U.S. Pat. No. 6,231,753 citing the state-of-the-art teaches that the hydrorefining units preferably recycle the non-consumed hydrogen and make up the consumed hydrogen. This patent also teaches that the composition of the hydrogen make-up streams are higher than 60% by volume, preferably higher than 80% by volume, the remaining components being inert materials such as N2, methane and the like.
The so-called cited inert materials possibly present in the make-up hydrogen originate from H2 preparation methods. The presence and concentration of the so-called inert materials depend on the presence or not and on the efficiency of the units designed for the purification of the obtained H2. Typically hydrogen is produced in units such as steam reform, or as a by-product of naphtha catalytic reform. Previously to purification processes, the hydrogen stream from the catalytic reform contains methane and light hydrocarbons, while that from the natural gas steam reform can contain N2, the presence of N2 being possible in the natural gas reform feed itself, in amounts typically lower than 10% by volume. Processes usually employed in the purification of these streams are absorption, membrane separation and molecular sieve adsorption—PSA (Pressure Swing Adsorption), among others. So-called inert compounds are considered according to state-of-the-art concepts as undesired contaminants, high-purity make-up hydrogen being employed so as to avoid inert build up in the hydrorefining unit gas recycle.

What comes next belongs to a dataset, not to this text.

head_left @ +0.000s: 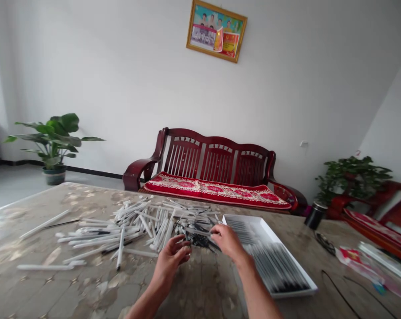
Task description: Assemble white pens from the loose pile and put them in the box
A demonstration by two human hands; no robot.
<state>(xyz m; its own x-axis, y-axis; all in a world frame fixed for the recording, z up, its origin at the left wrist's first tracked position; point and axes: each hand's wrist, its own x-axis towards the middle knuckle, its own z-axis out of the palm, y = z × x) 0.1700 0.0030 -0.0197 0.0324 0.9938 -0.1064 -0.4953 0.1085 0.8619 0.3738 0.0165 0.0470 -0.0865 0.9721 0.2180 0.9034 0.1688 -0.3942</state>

U.S. Pat. No. 6,231,753 does not consider the addition of non-reactive compounds added as a mean of minimizing olefin hydrogenation, and teaches that the hydrogen make-up stream is preferably of high purity. The amount of inert compounds present in the reaction medium, in case make-up hydrogen contains inert compounds, will depend on recycle flow rate in the system, on hydrogen consumption, on make-up flow rate, on the balance in the separator vessels and on the presence or not of a further treatment of the recycle gas for H2S removal, which can also remove a portion of the inert compounds.
U.S. patent Application 2003/0217951 discloses two reaction stages with intermediate H2S removal. This process differs from those in the previously cited patents in that more than 90% of the sulfur is converted in the first stage and the reaction rate in the second stage is slower than that in the first stage. A slower reaction rate can be obtained at a temperature lower than that in the first stage.
U.S. Pat. No. 6,736,962 discloses a two-stage process for removing sulfur, with an intermediate H2S removal step between them. A previously hydrodesulfurized olefinic naphtha, containing less than 30 mg/kg of non-mercaptidic sulfur compounds, is processed while contacting a catalyst together with a purge gas, under two possible conditions. When the purge gas is hydrogen, the second-stage catalyst is an irreducible oxide (merely a support, with no hydrogenating activity). When the purge gas is a gas compound, such as He, N2, Ar, CH4, natural gas, light gas, and mixtures of the same containing no hydrogen, the second-stage catalyst is a metal oxide of Group VIIIB promoted by a metal oxide of the supported Group VIB (hydrorefining catalyst). The invention does not contemplate mixtures of a purge gas and hydrogen.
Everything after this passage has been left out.